*Assigned task:* Produce word for word the lines of the data below running from the one that has "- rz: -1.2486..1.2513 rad" to the one that has "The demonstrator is", inclusive, and no others.
=== Section Start ===
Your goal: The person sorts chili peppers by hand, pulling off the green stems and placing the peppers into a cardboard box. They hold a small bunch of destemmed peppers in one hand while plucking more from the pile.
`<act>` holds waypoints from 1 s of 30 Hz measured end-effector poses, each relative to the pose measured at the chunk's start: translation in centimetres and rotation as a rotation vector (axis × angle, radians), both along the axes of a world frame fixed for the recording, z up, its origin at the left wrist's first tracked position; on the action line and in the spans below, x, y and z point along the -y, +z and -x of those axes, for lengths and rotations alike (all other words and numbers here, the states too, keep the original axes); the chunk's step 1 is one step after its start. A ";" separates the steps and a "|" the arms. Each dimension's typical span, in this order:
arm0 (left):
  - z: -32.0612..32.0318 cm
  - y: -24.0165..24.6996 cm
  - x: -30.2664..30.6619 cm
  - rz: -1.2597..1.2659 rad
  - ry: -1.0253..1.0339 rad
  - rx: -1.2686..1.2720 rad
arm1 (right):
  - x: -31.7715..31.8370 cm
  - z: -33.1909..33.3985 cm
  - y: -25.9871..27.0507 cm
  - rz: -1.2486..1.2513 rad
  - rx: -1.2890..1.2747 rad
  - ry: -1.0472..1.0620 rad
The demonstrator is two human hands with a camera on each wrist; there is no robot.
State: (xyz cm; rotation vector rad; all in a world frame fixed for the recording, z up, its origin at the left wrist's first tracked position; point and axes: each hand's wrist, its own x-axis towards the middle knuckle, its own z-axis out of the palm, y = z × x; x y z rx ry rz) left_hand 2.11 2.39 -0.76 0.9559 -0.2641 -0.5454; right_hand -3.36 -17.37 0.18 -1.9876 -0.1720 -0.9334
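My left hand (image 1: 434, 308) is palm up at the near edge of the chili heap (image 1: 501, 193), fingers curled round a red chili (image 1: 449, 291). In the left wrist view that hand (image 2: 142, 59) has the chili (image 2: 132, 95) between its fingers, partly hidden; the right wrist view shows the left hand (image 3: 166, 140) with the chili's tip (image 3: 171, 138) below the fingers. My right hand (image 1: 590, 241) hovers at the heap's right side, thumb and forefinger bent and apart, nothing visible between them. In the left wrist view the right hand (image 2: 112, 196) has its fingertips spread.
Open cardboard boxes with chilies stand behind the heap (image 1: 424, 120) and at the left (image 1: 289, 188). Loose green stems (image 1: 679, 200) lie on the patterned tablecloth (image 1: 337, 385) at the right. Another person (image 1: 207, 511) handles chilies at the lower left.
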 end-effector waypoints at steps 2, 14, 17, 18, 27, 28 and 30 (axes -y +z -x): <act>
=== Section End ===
*Task answer:*
  - rz: -1.2486..1.2513 rad
  - rx: -1.2890..1.2747 rad
  - ry: -1.0472..1.0620 rad
The demonstrator is two human hands with a camera on each wrist; there is no robot.

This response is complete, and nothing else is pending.